2012-12-01

Andre van Tonderの展開器を読む

やっぱりマクロ周りの問題は割りと大きくのしかかってくる感じなので、まじめに戦略を練るために既存の展開器を理解しようかなぁと思い読み始める。

とりあえず以下が理解したこと;
  • マクロ展開時にユニークなマークを作成
    • colorとなっているもの
    • これによってbound-identifier=?を実装している
  • 展開フェーズはdefine-syntaxが現れると+1される
    • Sagittariusは暗黙に解決する方向をとるので、これは要らない
  • syntax-caseのマッチはランタイムに生成される
    • パフォーマンス的にはうれしくないよなぁ
    • ただ、その分いろいろな情報解析で手を抜けそう
  • 式が渡された段階で全てのシンボルが識別子に変換されている
    • 重要だけど、リテラルなリストとかどうしようかな・・・
  • 環境は全ての束縛を保持する
    • 局所変数から大域変数、はたまた構文まで全部
    • free-identifier=?の実装には必要
      • 僕の考え方は間違ってなかったのかと納得
  • パターン変数を識別するものがある
っで、現状のSagittariusの実装とは大きく異なる部分;
  • パターンマッチは組み込みである
    • コンパイルが2度走る必要がないの多少高速なはず
  • テンプレート展開部分も組み込みである
    •  Andre van Tonderの方はこいつもマクロごとに生成される
  • ラップする式は束縛されている変数のみかつ、コンパイラが行う
    • しかも、複数回走る
    • 全体を1回だけにした方がいいが、リテラルリストをどうするか
ある意味当たり前なんだけど、マクロ展開の部分だけに目を向けるなら、syntax-caseとsyntaxだけが解決されている。つまり、それ以外のR6RSが提供する低レベルマクロ用何かしらは、すべてこの2つの組み合わせのみで解決できる。
ということは、この2つが完璧に動作さえすれば、他の動作は保障されているわけで、現状いろいろごにょごにょやっている部分がすっきりする可能性が高い。
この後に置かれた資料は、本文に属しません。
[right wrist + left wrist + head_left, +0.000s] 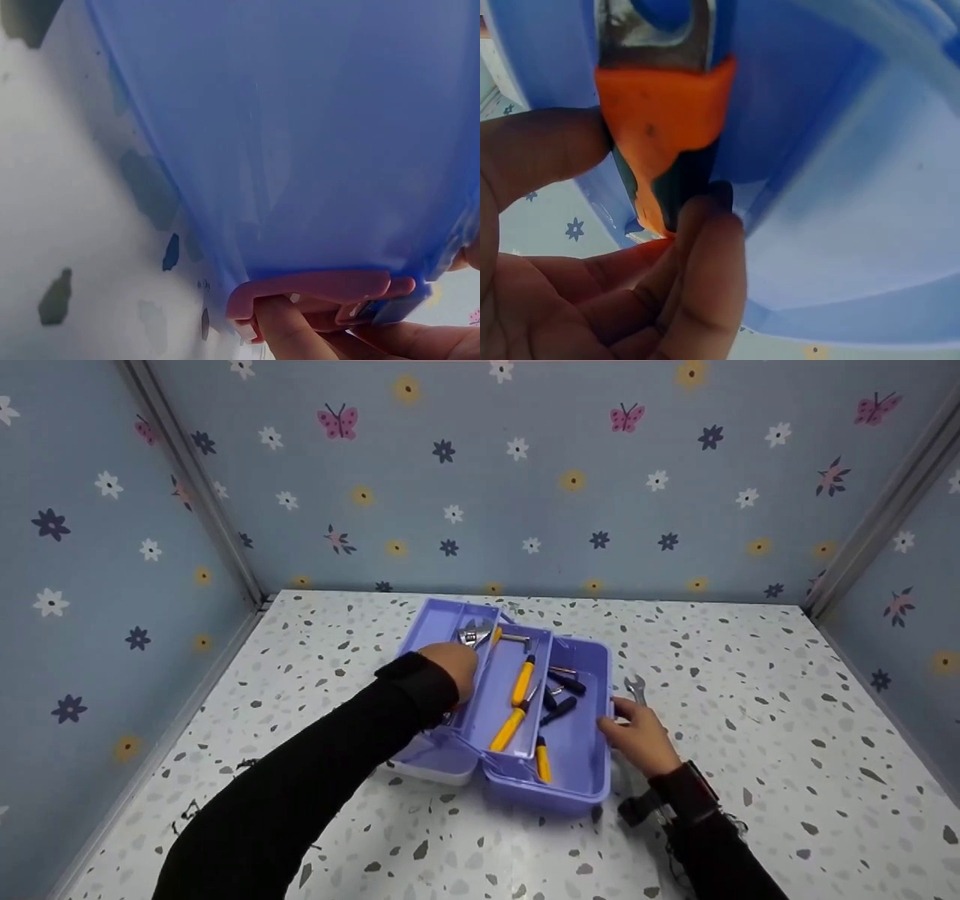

Andre van Tonderの展開器ではポータビリティのために生成されるGUIDはシンボルなのだが、gensymがある処理系ならばこれはgensymに単純に置き換えることができる(検証もした)。ついでに、GUIDは一時変数とか、ユニークなシンボルの生成以外には使われていない。
ライブラリの関係(だけじゃないかも)で、グローバルもしくはローカルに束縛されたシンボルの実態はGUIDに変換されている。ただ、ルックアップ自体は識別子で行うので、Sagittariusではやる必要はないと思う。

全体を1回だけラップすることで起きえる問題を考えてみる;
  • リテラルリストが壊れる
    • 完全にリテラルだと分かっているならラップしないということも可能
    • quasiquoteが困りそうだがどうする?
      • ラップ時にquasiquoteだけ特別視?
    • ベクタもリテラルであるよな?
  • libraryやdefine-library構文に手を入れる必要がある。
    • exportやimportがシンボルを期待しているが、識別子になってしまう
      • まぁ、大きな問題ではない
リテラルリストだけなんとかすれば大きく問題はないと思う。ずっと使わずあるだけだったpass0手続きがついに使われるときが来たか。
気になるのは、ただでさえメモリ喰いなのにさらにメモリを喰うようになることか。読んだS式全部トラバースして、丸コピーしないといけなくなるから。まぁ、現状も似たようなことやってるし、考えるだけ無駄か。